BRIEF — Please repeat every entry, keeping each one exactly the same.

Data entries
::::

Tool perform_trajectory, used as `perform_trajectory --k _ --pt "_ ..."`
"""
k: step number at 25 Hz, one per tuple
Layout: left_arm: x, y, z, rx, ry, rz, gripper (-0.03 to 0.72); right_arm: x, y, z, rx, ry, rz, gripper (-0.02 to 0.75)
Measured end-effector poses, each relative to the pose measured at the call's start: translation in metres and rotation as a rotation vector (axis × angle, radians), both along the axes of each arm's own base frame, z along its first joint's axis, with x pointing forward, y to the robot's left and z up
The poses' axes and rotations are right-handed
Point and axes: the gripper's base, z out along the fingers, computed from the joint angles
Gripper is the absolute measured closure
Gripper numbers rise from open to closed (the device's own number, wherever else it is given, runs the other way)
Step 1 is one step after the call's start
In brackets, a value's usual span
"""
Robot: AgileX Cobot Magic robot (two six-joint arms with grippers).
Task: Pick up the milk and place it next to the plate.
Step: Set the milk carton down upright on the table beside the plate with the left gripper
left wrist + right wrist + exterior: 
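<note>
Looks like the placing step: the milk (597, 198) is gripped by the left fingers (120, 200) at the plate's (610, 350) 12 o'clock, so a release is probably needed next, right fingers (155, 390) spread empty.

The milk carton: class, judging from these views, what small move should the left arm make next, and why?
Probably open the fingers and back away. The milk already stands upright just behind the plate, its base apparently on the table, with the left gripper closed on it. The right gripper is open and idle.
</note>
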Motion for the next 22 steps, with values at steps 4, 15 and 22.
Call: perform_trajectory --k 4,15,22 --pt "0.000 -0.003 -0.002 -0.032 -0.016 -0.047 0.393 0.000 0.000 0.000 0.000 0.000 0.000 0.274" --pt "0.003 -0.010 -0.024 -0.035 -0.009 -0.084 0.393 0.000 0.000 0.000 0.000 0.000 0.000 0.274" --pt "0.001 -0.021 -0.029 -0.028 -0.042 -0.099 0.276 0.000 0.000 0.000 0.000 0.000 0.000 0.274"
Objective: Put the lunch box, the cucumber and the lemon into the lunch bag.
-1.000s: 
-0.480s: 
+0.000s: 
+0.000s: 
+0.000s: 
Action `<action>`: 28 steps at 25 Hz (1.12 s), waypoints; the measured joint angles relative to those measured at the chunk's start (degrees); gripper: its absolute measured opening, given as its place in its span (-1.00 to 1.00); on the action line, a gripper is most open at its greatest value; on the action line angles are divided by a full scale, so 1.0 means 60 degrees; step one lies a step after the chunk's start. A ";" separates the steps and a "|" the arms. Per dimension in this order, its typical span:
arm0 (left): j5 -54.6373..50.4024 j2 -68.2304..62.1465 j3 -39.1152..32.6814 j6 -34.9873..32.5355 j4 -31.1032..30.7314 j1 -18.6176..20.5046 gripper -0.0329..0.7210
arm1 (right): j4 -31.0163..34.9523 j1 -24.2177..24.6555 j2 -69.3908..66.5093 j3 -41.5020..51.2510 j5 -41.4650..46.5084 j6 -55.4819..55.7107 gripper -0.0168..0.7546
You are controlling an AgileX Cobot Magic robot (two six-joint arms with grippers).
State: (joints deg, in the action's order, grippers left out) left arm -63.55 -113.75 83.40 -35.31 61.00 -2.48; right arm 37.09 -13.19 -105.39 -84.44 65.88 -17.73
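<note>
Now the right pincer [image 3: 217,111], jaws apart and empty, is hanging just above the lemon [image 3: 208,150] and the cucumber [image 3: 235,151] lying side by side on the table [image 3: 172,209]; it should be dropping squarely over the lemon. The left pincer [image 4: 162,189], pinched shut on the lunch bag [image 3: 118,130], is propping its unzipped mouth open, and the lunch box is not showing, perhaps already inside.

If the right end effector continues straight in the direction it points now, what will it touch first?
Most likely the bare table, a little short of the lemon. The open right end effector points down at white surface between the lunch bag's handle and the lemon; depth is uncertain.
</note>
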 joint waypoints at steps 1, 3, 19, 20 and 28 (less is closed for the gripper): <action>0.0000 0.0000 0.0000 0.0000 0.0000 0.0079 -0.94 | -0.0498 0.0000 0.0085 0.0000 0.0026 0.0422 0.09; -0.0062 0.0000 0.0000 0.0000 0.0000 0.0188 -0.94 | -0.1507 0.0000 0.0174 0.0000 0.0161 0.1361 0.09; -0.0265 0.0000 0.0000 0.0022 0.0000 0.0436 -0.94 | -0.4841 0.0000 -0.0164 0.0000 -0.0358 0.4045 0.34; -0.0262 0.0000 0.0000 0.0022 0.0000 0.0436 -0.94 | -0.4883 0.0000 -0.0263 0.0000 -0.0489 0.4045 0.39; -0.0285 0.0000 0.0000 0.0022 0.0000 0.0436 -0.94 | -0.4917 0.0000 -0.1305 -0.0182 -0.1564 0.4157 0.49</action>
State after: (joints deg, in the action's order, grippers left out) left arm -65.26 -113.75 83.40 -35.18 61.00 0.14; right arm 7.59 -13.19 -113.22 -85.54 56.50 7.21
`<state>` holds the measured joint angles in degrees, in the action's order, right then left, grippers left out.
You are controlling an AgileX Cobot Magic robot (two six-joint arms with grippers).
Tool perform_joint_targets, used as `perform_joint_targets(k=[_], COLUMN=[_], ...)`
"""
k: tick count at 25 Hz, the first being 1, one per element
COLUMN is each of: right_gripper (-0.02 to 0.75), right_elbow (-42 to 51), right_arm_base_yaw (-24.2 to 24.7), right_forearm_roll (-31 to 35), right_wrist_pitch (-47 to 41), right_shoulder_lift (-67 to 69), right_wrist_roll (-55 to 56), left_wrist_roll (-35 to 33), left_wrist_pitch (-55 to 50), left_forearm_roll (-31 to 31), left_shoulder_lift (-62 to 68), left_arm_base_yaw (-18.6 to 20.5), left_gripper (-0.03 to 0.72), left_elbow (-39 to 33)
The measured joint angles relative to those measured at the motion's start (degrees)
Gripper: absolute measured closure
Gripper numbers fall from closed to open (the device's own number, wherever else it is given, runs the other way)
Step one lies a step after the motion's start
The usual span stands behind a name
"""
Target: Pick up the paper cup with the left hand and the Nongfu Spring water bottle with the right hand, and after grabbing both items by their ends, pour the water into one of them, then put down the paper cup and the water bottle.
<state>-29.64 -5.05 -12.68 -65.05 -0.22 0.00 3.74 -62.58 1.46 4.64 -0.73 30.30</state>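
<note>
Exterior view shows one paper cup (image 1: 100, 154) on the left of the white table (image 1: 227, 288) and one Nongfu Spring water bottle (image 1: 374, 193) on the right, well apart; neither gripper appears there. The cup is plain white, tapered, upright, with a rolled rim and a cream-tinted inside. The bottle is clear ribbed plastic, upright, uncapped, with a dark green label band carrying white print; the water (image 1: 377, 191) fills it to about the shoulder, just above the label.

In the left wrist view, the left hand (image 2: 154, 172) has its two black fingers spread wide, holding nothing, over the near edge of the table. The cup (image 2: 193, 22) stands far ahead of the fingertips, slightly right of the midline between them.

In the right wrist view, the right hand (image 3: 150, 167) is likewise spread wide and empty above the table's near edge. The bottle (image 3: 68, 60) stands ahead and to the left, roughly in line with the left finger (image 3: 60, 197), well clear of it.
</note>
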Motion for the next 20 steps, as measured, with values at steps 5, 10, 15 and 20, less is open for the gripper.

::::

WRITTEN SOLUTION —
Tool perform_trajectory, used as `perform_trajectory --k _ --pt "_ ..."`
"""
k: step number at 25 Hz, one per tuple
Layout: left_arm: x, y, z, rx, ry, rz, gripper (-0.03 to 0.72); right_arm: x, y, z, rx, ry, rz, gripper (-0.02 to 0.75)
Measured end-effector poses, each relative to the pose measured at the call's start: translation in metres and rotation as a rotation vector (axis × angle, radians), both along the axes of each arm's own base frame, z along its first joint's axis, with x pointing forward, y to the robot's left and z up
The poses' axes and rotations are right-handed
Point and axes: the gripper's base, z out along the fingers, computed from the joint angles
Gripper is the absolute measured closure
Gripper numbers rise from open to closed (the device's own number, wherever else it is given, runs the other way)
Step 1 is one step after the call's start
In brackets, a value's usual span
"""
Robot: AgileX Cobot Magic robot (two six-joint arms with grippers).
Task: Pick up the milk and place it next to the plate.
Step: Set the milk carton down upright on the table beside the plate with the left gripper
left wrist + right wrist + exterior: 
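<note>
Looks like the placing step: the milk (597, 198) is gripped by the left fingers (120, 200) at the plate's (610, 350) 12 o'clock, so a release is probably needed next, right fingers (155, 390) spread empty.

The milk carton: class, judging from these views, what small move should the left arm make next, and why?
Probably open the fingers and back away. The milk already stands upright just behind the plate, its base apparently on the table, with the left gripper closed on it. The right gripper is open and idle.
</note>
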Motion for the next 22 steps, with values at steps 4, 15 and 22.
Call: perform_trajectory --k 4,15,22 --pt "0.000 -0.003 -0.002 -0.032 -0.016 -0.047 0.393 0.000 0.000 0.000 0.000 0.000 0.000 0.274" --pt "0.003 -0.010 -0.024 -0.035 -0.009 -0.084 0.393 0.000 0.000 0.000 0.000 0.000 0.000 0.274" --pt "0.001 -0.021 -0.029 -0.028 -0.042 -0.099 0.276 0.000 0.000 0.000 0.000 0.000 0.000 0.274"
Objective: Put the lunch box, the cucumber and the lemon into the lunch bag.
-1.000s: 
-0.480s: 
+0.000s: 
+0.000s: 
+0.000s: 
Action `<action>`: 28 steps at 25 Hz (1.12 s), waypoints; the measured joint angles relative to those measured at the chunk's start (degrees); gripper: its absolute measured opening, given as its place in its span (-1.00 to 1.00); on the action line, a gripper is most open at its greatest value; on the action line angles are divided by a full scale, so 1.0 means 60 degrees; step one lies a step after the chunk's start. A ";" separates the steps and a "|" the arms. Per dimension in this order, its typical span:
arm0 (left): j5 -54.6373..50.4024 j2 -68.2304..62.1465 j3 -39.1152..32.6814 j6 -34.9873..32.5355 j4 -31.1032..30.7314 j1 -18.6176..20.5046 gripper -0.0329..0.7210
arm1 (right): j4 -31.0163..34.9523 j1 -24.2177..24.6555 j2 -69.3908..66.5093 j3 -41.5020..51.2510 j5 -41.4650..46.5084 j6 -55.4819..55.7107 gripper -0.0168..0.7546
You are controlling an AgileX Cobot Magic robot (two six-joint arms with grippers).
State: (joints deg, in the action's order, grippers left out) left arm -63.55 -113.75 83.40 -35.31 61.00 -2.48; right arm 37.09 -13.19 -105.39 -84.44 65.88 -17.73
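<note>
Now the right pincer [image 3: 217,111], jaws apart and empty, is hanging just above the lemon [image 3: 208,150] and the cucumber [image 3: 235,151] lying side by side on the table [image 3: 172,209]; it should be dropping squarely over the lemon. The left pincer [image 4: 162,189], pinched shut on the lunch bag [image 3: 118,130], is propping its unzipped mouth open, and the lunch box is not showing, perhaps already inside.

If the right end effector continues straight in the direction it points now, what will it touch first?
Most likely the bare table, a little short of the lemon. The open right end effector points down at white surface between the lunch bag's handle and the lemon; depth is uncertain.
</note>
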 joint waypoints at steps 1, 3, 19, 20 and 28 (less is closed for the gripper): <action>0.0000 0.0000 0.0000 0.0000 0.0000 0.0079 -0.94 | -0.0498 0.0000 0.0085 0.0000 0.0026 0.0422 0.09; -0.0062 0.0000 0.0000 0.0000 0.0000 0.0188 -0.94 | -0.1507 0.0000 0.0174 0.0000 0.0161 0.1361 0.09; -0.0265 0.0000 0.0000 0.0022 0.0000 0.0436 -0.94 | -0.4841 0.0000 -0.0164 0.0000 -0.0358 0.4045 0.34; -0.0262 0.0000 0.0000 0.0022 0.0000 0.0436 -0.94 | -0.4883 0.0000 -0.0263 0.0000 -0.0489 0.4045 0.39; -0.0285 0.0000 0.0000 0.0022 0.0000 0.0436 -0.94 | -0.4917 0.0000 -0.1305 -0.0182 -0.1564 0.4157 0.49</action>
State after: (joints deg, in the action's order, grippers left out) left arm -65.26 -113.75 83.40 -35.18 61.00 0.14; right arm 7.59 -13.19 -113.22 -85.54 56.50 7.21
`<state>` holds the measured joint angles in degrees, in the action's order, right then left, grippers left out.
You are controlling an AgileX Cobot Magic robot (two six-joint arms with grippers).
Tool perform_joint_targets, used as `perform_joint_targets(k=[_], COLUMN=[_], ...)`
"""
k: tick count at 25 Hz, the first being 1, one per element
COLUMN is each of: right_gripper (-0.02 to 0.75), right_elbow (-42 to 51), right_arm_base_yaw (-24.2 to 24.7), right_forearm_roll (-31 to 35), right_wrist_pitch (-47 to 41), right_shoulder_lift (-67 to 69), right_wrist_roll (-55 to 56), left_wrist_roll (-35 to 33), left_wrist_pitch (-55 to 50), left_forearm_roll (-31 to 31), left_shoulder_lift (-62 to 68), left_arm_base_yaw (-18.6 to 20.5), left_gripper (-0.03 to 0.72), left_elbow (-39 to 33)
The measured joint angles relative to those measured at the motion's start (degrees)
Gripper: absolute measured closure
Gripper numbers fall from closed to open (the device's own number, wherever else it is given, runs the other way)
Step one lies a step after the motion's start
The usual span stands behind a name
"""
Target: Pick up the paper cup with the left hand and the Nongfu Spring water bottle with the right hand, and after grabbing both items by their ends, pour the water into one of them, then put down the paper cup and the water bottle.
<state>-29.64 -5.05 -12.68 -65.05 -0.22 0.00 3.74 -62.58 1.46 4.64 -0.73 30.30</state>
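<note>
Exterior view shows one paper cup (image 1: 100, 154) on the left of the white table (image 1: 227, 288) and one Nongfu Spring water bottle (image 1: 374, 193) on the right, well apart; neither gripper appears there. The cup is plain white, tapered, upright, with a rolled rim and a cream-tinted inside. The bottle is clear ribbed plastic, upright, uncapped, with a dark green label band carrying white print; the water (image 1: 377, 191) fills it to about the shoulder, just above the label.

In the left wrist view, the left hand (image 2: 154, 172) has its two black fingers spread wide, holding nothing, over the near edge of the table. The cup (image 2: 193, 22) stands far ahead of the fingertips, slightly right of the midline between them.

In the right wrist view, the right hand (image 3: 150, 167) is likewise spread wide and empty above the table's near edge. The bottle (image 3: 68, 60) stands ahead and to the left, roughly in line with the left finger (image 3: 60, 197), well clear of it.
</note>
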Motion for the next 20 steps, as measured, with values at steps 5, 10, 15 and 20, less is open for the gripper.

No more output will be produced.